17 Assepoester
U
nd das soll Polizeiarbeit sein!?« Pieter starrte Griet an, das Gesicht vor Wut gerötet. »Wir sind doch hier nicht im Märchen … Assepoester
– Aschenputtel – oder so, wo wir einfach ausprobieren, wem der Schuh passt. Es gibt Regeln, die wir beachten müssen!«
Neben ihm am Tisch saß Noemi, das Gesicht ebenfalls hochrot. »Interessant, dass gerade du dich auf die Vorschriften berufst!«
»Das tut hier jetzt nichts zur Sache.«
»Oh, vielleicht interessiert sich …«
Griet wusste weder, worauf Noemi anspielte, noch, worauf die Diskussion hinauslief, und es war ihr im Moment auch egal. Sie brachte die beiden mit einer Geste zum Verstummen.
Noemi und Pieter saßen ihr am Schreibtisch gegenüber. Griet blickte über die Schulter kurz zu Henks Assistentin Karen hinüber, die mit einem Rentner beschäftigt war, der sich über die laute Musik seiner Nachbarn beklagte, und den Streit nicht bemerkt hatte.
Griet beugte sich vor und sagte ruhig: »Ein Vorschlag. Ich hole mir einen koffie.

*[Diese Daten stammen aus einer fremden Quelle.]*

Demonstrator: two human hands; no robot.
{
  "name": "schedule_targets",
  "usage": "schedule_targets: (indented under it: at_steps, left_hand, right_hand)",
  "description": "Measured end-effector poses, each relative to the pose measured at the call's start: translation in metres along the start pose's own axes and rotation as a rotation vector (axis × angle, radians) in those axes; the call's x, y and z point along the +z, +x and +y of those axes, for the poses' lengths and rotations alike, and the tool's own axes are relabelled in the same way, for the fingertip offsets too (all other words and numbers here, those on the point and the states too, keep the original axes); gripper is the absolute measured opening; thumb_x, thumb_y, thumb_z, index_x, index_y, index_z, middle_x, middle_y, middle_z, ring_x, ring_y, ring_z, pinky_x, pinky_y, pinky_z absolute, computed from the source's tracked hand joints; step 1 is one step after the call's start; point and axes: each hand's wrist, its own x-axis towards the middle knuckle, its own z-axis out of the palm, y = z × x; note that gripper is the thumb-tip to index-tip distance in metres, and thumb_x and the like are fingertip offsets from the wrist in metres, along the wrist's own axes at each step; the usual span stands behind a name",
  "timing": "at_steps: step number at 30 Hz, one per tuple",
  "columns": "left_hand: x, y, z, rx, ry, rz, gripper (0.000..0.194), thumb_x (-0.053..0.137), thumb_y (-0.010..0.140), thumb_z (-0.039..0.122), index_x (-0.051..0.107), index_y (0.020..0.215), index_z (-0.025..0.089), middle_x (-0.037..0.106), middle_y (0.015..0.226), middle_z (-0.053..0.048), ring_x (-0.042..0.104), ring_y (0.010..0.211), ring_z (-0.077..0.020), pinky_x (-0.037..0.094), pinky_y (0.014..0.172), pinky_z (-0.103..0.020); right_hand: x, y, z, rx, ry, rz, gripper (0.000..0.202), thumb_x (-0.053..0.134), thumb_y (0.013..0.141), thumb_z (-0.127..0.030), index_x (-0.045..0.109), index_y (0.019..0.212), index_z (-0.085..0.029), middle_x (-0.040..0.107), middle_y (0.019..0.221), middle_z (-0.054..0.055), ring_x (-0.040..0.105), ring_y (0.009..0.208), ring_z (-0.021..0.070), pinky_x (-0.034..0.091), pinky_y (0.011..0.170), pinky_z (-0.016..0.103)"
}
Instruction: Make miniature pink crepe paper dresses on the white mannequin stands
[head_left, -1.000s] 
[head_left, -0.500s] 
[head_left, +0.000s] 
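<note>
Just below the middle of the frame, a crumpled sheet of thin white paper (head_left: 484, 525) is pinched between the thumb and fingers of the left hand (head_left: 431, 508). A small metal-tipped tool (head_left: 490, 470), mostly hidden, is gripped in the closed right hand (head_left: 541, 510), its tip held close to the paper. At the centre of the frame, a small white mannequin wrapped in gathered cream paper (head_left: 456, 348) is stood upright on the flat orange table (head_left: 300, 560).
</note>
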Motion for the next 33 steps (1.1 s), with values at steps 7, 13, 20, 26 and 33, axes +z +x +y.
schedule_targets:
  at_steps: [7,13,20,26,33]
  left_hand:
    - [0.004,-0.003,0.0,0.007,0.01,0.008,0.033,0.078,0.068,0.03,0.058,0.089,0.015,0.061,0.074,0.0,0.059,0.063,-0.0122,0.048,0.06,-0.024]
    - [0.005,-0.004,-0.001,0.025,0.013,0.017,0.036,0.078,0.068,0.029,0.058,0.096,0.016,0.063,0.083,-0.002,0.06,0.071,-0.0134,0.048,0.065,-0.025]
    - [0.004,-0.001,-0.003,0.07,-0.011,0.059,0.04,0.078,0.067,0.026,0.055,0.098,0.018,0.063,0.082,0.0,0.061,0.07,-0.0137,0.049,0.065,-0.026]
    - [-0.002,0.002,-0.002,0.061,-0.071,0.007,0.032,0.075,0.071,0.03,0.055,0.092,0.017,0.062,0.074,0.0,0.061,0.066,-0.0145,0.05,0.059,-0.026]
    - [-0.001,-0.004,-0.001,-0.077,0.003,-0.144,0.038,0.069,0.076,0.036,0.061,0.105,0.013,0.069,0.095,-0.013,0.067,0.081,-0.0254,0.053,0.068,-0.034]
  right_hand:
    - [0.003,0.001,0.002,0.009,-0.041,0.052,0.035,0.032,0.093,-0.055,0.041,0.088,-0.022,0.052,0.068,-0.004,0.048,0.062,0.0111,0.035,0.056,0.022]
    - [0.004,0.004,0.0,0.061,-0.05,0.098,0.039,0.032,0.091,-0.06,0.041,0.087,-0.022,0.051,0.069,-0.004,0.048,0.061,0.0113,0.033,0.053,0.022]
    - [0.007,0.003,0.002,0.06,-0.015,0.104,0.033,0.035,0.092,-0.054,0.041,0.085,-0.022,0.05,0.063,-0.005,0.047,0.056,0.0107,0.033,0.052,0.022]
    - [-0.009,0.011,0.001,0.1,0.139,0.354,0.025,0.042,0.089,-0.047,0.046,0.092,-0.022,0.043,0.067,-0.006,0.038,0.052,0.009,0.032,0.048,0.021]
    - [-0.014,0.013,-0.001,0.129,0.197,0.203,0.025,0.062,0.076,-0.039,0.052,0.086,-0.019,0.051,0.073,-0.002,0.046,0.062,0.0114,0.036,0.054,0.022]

Ihr beiden beruhigt euch in der Zwischenzeit.«
Sie nahm ihre Kaffeetasse und machte sich auf den Weg in die Küche. Die Wache auf Vlieland mochte derzeit keine Heizung haben, eines hatte sie aber: Im Gegensatz zu den meisten anderen Dienststellen gab es hier statt einem Kaffeevollautomaten eine italienische Siebträgermaschine, die hervorragenden koffie
erzeugte. Während das Gerät seinen Dienst tat, genoss Griet die kurze Auszeit. Noemi und Pieter hatten sich bereits in den Haaren gehabt, als sie in die Wache gekommen war. Es ging um den Surfschuppen hinter Marc Martens’ Strandpavillon. Noemi hatte ihn unter die Lupe genommen. Und Pieter hatte sich über ihr eigenmächtiges Vorgehen aufgeregt.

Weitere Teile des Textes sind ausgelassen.